· Start with a healthy breakfast – and we don’t mean doughnuts. We suggest a nice portion of protein (eg. Eggs). Protein will keep you full longer because it takes longer for your body to digest proteins than it does carbohydrates.
· Limit yourself from eating foods with excessive salt – excessive salt leads to water retention in your body and can make you feel or look bloated.
· Drink water. Preferably hot, warm, or room temperature water – this is because colder water makes causes blood vessels surrounding your stomach to shrink, slowing the stomach’s absorption process.
“The problem is that as the COLD drinks pass through our system, they solidify the fats from the foods we have just eaten or are eating at present.
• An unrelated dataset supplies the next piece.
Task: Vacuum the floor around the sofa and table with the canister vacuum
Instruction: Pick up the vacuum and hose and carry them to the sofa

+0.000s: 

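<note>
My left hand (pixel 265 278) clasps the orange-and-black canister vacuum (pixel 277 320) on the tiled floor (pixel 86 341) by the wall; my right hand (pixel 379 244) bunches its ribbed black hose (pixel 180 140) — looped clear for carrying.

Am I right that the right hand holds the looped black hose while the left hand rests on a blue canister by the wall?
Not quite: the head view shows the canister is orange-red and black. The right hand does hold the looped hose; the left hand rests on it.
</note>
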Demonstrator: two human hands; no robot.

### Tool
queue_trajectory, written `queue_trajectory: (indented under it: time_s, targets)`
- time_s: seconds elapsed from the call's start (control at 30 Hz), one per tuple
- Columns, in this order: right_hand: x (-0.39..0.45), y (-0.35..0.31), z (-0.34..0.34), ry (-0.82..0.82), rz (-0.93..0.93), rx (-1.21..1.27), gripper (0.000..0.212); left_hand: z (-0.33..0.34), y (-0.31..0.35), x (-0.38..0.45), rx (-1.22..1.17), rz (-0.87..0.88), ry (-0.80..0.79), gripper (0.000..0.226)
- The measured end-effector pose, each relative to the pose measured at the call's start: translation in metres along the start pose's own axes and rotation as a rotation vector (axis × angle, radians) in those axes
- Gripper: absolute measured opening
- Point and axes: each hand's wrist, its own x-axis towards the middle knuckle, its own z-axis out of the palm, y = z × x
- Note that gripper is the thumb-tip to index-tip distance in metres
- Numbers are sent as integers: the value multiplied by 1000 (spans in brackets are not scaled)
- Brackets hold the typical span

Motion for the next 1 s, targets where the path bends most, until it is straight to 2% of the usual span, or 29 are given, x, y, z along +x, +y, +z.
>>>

This makes the body find it harder to digest and disperse the unwanted fats from our body.
However, if we simply swap our cold drinks for a warm drink (warm water/ coffee/tea/herbals) the warm fluids help the fats in our foods to remain fluid and so easing the digestive system and helping the fats pass through our body (and reduce risk of clogged arteries)” (Bewell Buzz).
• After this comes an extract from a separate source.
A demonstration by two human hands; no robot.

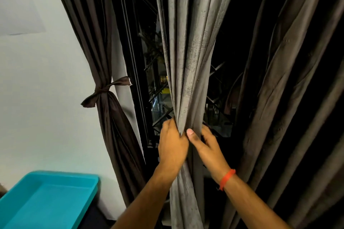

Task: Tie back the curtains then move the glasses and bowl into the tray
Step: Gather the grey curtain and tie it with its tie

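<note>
both hands clamp the middle curtain [188, 46], a grey, slubbed, slightly shiny fabric gathered into narrow vertical pleats; its long axis runs straight up and down, bundle narrowest at the grip and fanning out above and below it. left hand [172, 147] grips the bundle from its left side, fingers curled into the folds; right hand [205, 147] wraps it from the right, thumb pressed across the front, fingers behind the cloth. orange band [226, 179] on the right wrist, just below the grip. left of the grip, a dark brown satin curtain [104, 61] hangs already cinched by a knotted tieback [104, 90] of the same fabric, against a white wall [46, 89]. right of the grip, another dark brown curtain [290, 80] hangs loose in broad folds. behind the grip, dark window [145, 52] with metal grille. low left of the grip, teal plastic tray [55, 178], rectangular with rounded rim.
</note>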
· Need to snack? Instead of reaching for those chips, try some raw almonds (or any nut), baby carrots, or some fresh fruit! These suggestions are low in calories and can satisfy that hunger!
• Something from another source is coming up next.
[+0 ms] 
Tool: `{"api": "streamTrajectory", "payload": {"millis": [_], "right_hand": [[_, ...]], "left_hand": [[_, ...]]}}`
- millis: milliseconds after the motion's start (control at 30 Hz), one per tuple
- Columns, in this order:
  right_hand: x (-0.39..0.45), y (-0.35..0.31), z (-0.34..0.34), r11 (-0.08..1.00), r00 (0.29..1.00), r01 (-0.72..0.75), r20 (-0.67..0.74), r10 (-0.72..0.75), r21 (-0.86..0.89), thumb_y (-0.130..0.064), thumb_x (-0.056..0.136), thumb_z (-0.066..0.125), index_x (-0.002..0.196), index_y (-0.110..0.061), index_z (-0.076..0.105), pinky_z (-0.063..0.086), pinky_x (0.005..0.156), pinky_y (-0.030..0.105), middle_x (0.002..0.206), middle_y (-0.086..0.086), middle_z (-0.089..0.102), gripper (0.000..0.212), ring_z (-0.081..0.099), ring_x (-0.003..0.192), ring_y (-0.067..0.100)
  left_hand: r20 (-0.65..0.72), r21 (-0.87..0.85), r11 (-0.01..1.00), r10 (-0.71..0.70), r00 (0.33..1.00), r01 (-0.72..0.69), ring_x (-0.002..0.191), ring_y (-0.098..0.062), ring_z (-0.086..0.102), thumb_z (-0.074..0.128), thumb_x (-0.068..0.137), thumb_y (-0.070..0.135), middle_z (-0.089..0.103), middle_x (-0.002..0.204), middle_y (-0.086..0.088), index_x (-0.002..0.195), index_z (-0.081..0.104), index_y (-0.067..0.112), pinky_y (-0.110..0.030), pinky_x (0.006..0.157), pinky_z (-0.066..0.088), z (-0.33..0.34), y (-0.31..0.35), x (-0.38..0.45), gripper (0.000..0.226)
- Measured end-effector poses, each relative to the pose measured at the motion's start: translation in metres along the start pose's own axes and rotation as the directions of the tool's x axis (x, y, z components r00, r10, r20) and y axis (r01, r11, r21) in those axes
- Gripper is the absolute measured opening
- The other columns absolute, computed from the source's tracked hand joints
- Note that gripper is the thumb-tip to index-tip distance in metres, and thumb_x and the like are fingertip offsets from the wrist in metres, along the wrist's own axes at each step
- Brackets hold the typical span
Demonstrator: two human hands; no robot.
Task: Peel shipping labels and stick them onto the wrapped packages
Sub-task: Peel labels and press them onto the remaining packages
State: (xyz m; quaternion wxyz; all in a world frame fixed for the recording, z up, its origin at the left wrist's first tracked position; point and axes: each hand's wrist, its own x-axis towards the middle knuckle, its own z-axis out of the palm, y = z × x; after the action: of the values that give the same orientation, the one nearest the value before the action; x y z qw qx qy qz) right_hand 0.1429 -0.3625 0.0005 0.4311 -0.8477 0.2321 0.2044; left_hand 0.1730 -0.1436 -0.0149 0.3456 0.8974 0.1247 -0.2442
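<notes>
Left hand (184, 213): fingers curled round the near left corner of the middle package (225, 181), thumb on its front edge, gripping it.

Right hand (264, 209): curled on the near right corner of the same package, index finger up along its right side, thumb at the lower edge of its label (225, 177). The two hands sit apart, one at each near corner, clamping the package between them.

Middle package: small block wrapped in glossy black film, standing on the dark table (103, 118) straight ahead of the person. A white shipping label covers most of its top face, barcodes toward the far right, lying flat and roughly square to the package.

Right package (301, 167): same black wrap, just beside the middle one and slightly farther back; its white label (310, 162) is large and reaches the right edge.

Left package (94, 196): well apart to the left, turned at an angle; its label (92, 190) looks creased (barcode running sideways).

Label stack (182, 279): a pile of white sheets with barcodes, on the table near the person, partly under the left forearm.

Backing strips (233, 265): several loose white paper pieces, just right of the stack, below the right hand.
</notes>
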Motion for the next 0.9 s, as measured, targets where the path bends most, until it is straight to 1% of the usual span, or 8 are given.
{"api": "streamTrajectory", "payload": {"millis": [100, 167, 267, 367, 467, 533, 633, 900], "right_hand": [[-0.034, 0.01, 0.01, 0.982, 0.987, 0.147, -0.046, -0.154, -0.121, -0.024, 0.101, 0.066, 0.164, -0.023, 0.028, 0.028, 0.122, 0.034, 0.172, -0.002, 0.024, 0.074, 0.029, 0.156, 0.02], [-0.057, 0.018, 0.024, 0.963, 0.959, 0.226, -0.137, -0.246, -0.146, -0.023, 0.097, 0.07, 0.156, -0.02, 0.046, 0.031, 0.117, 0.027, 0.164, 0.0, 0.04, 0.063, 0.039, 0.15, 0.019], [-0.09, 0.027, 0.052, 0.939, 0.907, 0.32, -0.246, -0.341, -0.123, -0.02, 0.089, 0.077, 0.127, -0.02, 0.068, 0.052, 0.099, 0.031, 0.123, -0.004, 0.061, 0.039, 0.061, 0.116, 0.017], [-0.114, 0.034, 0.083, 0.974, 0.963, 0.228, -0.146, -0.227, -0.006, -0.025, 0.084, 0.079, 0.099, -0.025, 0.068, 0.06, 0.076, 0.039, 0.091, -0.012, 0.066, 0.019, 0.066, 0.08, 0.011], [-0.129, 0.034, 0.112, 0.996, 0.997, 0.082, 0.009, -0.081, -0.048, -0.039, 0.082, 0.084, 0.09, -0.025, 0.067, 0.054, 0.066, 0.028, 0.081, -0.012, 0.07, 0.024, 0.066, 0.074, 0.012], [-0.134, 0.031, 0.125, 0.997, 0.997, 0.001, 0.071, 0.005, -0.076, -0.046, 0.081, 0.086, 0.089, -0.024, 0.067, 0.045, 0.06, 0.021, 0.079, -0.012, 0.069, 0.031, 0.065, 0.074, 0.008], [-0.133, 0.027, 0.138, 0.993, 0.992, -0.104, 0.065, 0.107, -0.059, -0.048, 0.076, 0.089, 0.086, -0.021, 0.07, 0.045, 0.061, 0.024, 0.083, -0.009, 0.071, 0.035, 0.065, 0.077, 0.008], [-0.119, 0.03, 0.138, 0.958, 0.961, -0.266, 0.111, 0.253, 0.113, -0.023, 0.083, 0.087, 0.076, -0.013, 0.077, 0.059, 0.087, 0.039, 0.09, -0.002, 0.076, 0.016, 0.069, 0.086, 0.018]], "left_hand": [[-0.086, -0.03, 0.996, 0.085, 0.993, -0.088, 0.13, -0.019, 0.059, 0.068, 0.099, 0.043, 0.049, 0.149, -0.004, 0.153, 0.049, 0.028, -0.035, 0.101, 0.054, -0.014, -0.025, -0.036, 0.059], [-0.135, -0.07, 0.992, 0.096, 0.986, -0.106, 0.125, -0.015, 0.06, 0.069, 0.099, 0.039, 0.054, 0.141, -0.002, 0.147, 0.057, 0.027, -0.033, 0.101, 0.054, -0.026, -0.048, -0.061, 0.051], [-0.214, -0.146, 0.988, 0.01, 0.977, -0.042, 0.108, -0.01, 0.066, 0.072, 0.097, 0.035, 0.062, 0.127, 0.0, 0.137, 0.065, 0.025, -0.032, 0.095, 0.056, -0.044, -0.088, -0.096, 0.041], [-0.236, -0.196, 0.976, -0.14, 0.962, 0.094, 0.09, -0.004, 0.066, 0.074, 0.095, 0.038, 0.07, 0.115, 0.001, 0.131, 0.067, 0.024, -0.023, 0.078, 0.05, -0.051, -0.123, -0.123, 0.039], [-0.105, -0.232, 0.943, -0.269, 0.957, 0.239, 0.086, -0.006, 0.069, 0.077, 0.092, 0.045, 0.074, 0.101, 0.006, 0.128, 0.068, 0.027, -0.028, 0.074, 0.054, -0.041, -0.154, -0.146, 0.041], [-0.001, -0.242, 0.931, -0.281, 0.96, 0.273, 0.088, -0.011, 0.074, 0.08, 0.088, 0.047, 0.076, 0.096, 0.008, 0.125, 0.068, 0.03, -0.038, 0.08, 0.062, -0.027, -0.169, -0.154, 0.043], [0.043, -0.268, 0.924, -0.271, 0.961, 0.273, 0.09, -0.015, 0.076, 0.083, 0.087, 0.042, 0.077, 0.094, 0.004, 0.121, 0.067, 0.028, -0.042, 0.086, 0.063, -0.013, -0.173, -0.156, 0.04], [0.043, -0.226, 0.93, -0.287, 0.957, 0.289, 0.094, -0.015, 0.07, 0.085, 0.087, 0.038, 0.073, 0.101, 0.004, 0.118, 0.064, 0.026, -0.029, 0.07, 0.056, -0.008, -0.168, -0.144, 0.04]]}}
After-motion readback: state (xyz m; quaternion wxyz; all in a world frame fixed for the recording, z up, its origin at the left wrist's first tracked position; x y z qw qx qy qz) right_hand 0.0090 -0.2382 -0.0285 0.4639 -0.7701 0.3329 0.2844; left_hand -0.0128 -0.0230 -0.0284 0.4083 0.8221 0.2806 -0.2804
· Confused about carbs? “Carbohydrates are one of three necessary macronutrients that provide calories in our diets. The other two are protein and fat. Carbohydrates provide most of the energy needed in our daily lives, both for normal body functions (such as heartbeat, breathing, digestion, and brain activity) and for exercise (like biking, walking, running up the stairs and all types of resistance training). An ample supply of carbohydrates is absolutely necessary to sustain a healthy existence and a must if your goal is to reduce your body fat and enhance your fitness level” (Brian Calkins).
We suggest looking towards consuming more complex carbohydrates than simple sugars.
“Complex carbohydrates are made of sugar molecules strung together like a necklace. They digest slowly, so they keep blood sugar more stable than do simple carbohydrates. They are often rich in fiber, more satisfying, and more health promoting. Complex carbohydrates are commonly found in whole plant foods and, therefore, are also often high in vitamins and minerals.
These whole plant foods are great sources of complex carbohydrates:
- Green vegetables
- Whole grains and foods made from them, such as oatmeal, pasta, and whole-grain breads
- Starchy vegetables such as potatoes, sweet potatoes, corn, and pumpkin
- Beans, lentils, and peas” (Nutrition MD).
Drinking hot water will make you feel full faster.
Drinking cold water can boost your metabolism.